May 18th, 2011 8:45 AM by Diego Quintero
Article first published as, "Fannie Mae, Negotiating the GREAT deal" on Technorati
How many agents and buyers have found that when offering on a Fannie Mae owned property, the listing agents issue a multiple offer disclosure? Buyers are hoping to gobble up a deal somewhere, and then end up having to offer above list price, even as the agents who list these properties are advertising that the seller (Fannie Mae) will pay up to 3.5% of the purchase price in closing costs. It’s probably a little tough to share the fact that buyers cannot simply steal a property from the wounded Fannie Mae company. However, what ends up happening is that multiple offers are made, and the buyers become aware that they must offer at least what the home is listed for, if they truly want to own it!
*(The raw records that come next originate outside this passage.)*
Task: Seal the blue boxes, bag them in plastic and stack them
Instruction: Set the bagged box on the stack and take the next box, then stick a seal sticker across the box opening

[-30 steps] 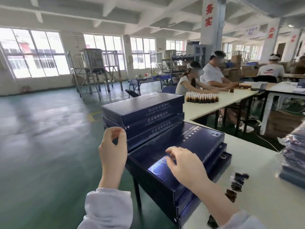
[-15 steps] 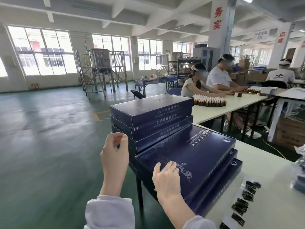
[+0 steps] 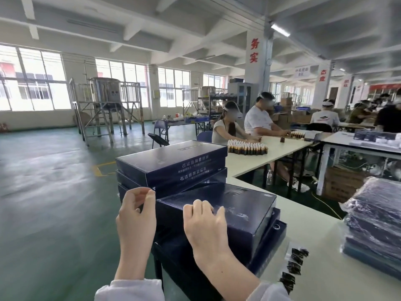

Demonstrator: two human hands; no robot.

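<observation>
Our right hand [image 3: 204, 227] presses bent fingers on the glossy navy box [image 3: 249, 210], which runs lengthwise away-right; our left hand [image 3: 136, 216] pinches its fingertips together, and we cannot tell on what.

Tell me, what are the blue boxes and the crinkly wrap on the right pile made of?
Blue boxes: probably cardboard with a smooth, slightly glossy printed coat; sharp folded edges and soft window glare show it. Wrap: thin clear plastic film, likely; it wrinkles, shines white and lets dark blue show through.
</observation>
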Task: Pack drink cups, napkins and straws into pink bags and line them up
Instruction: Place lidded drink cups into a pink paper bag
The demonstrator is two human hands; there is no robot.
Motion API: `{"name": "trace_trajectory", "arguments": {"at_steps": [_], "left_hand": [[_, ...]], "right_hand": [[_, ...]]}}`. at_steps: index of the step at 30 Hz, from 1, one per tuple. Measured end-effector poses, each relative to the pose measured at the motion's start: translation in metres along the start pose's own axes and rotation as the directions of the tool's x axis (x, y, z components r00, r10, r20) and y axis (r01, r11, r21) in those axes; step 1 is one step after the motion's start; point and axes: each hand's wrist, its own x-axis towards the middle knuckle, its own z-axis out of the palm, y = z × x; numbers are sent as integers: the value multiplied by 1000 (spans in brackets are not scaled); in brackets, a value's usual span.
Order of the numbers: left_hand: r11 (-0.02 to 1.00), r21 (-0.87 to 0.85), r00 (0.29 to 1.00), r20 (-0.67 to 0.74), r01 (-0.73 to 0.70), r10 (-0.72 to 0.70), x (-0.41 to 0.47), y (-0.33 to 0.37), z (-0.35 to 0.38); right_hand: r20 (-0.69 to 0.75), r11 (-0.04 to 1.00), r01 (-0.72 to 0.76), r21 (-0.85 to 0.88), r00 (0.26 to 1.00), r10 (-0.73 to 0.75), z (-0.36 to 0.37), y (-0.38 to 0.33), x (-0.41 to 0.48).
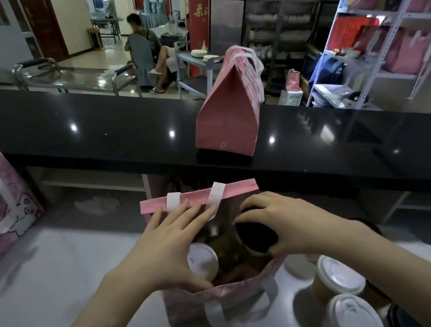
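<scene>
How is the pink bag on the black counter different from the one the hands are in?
The counter bag is closed at the top; the near bag gapes open, with cups inside. The counter bag stands higher, on the black counter; the near bag sits on the grey table. Both are pink with white handles.
</scene>
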Motion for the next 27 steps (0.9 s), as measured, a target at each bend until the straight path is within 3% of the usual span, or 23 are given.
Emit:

Buyers who read this, I realize that you want a screaming deal. The reality is that Fannie Mae acquires the property via foreclosure. They typically make renovations and professionally appraise the properties to become familiar with the value of their asset. It appears that they just keep getting bailed out over and over again, so they are holding firm to their prices. Plus, they are meticulous when it comes time to selling their assets. They have a very well honed process to letting them go.
Trust your agents. They are experiencing the multiple offer disclosure on every property and are working to get you that great deal. After all, the prices at which these homes are selling are actually less than what it would take to build it from scratch. How do you know? Appraisal values are determined utilizing two methods, the "sales approach" or the "cost approach".
When you are looking at your appraisal you may notice that the cost approach is greater, or is not even listed (it may not even be of importance to the lender since it is drastically higher). The sales approach is the lesser of the two values, and due to market conditions will be more widely used if you need a loan for the home that you are purchasing.
If it makes you wonder, how could they sell a home at less than the cost it would take to rebuild? Then ask yourself...isn’t that a deal? In that case, take it!